- AIM OF THE EXERCISE
Scan the records below and report how many lines contain the word "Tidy", giving the number by itself.

Collected data entries:
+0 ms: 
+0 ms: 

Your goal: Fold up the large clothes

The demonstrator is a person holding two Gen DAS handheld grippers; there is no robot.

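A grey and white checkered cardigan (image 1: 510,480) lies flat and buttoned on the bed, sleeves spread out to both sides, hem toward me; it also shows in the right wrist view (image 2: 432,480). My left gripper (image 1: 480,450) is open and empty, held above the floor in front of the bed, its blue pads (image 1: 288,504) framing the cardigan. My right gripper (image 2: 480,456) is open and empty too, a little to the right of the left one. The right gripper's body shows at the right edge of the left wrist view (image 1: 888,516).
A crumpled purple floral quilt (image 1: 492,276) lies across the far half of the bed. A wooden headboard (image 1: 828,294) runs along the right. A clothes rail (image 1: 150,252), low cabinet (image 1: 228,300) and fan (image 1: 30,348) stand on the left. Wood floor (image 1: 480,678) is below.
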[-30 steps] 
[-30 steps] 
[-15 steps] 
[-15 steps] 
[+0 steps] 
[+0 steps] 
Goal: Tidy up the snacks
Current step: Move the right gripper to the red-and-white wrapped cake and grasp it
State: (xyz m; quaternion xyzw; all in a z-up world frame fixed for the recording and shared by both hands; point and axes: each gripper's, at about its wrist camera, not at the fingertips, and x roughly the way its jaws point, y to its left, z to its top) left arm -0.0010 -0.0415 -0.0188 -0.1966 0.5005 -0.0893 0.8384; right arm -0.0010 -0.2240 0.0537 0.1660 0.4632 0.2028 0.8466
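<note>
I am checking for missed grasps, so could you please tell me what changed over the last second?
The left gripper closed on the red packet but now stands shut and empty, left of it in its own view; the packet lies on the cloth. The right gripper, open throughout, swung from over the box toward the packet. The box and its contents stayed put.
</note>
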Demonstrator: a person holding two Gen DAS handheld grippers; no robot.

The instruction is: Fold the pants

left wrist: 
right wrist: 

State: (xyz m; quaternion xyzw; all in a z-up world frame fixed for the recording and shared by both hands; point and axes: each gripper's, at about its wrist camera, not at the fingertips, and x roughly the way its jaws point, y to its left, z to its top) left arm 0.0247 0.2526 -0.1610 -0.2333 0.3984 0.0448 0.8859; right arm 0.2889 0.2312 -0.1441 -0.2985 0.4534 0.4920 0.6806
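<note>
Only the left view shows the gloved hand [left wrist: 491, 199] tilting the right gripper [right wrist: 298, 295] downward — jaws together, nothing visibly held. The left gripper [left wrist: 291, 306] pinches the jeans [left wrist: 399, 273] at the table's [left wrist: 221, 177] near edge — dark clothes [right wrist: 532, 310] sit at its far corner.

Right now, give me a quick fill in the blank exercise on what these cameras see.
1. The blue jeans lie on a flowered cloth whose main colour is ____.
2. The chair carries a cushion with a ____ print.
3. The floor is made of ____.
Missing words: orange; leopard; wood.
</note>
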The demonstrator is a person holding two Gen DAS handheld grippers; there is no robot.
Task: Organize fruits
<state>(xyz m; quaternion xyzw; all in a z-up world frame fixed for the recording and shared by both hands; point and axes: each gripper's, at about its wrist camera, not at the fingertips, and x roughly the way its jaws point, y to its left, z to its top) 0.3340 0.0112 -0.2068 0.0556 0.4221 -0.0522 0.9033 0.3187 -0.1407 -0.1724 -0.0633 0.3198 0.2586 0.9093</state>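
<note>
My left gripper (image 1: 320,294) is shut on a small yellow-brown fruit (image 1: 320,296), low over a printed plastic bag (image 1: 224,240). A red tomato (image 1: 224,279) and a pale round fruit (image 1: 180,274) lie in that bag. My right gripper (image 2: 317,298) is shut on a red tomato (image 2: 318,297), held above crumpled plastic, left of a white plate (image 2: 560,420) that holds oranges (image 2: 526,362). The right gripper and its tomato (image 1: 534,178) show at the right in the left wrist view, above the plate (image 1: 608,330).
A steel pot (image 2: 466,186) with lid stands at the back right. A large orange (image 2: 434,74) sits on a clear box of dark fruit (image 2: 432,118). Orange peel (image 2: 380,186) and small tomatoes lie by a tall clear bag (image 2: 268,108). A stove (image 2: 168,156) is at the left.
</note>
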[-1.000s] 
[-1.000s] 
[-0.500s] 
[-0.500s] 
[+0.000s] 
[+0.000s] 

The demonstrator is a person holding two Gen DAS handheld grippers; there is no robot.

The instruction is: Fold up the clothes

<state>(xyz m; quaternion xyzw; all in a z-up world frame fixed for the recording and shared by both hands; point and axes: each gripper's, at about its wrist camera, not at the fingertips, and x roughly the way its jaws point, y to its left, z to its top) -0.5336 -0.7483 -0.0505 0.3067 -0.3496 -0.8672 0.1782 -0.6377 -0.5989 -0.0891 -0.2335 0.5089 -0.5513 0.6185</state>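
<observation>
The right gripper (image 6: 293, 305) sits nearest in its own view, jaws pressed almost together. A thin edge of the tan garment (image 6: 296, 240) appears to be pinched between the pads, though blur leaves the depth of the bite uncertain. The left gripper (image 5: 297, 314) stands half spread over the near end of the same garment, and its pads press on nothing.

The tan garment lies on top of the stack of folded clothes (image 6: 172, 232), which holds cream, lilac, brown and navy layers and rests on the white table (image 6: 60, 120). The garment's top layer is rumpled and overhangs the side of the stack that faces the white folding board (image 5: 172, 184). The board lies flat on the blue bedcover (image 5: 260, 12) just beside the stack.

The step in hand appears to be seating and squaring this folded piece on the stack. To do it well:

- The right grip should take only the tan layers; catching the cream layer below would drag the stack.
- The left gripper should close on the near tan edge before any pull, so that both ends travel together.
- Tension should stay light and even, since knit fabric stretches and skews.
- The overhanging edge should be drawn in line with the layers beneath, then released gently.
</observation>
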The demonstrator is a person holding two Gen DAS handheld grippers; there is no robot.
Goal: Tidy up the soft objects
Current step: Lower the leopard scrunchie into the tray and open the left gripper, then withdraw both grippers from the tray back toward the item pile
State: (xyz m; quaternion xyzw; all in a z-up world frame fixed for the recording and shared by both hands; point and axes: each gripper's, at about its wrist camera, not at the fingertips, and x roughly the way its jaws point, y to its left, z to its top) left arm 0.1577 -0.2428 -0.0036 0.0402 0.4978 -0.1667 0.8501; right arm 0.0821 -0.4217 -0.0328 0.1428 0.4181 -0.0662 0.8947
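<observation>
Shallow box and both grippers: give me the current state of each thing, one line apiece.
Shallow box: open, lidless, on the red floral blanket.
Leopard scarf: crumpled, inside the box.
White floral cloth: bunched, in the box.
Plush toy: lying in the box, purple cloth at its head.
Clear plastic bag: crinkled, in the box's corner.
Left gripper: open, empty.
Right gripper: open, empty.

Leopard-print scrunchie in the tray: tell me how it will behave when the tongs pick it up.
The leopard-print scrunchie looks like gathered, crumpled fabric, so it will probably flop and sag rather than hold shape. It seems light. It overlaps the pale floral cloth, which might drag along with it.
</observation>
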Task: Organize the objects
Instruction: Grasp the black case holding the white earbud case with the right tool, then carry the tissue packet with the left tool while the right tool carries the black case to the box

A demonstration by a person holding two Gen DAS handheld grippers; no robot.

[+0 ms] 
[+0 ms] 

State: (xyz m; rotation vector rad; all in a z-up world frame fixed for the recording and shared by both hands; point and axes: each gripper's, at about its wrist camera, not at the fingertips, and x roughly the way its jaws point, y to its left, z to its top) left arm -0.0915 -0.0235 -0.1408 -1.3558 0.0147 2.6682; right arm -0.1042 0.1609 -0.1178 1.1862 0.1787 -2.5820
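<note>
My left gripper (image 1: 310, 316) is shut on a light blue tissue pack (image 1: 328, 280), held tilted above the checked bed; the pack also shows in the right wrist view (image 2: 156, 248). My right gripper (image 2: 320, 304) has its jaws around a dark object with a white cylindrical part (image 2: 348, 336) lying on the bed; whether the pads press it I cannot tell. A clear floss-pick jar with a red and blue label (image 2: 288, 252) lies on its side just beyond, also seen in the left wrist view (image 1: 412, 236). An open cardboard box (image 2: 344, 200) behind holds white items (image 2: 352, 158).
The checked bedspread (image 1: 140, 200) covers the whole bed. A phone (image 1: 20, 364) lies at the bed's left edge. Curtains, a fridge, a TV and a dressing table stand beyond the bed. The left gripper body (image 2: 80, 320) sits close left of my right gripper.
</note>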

- TASK OUTPUT
2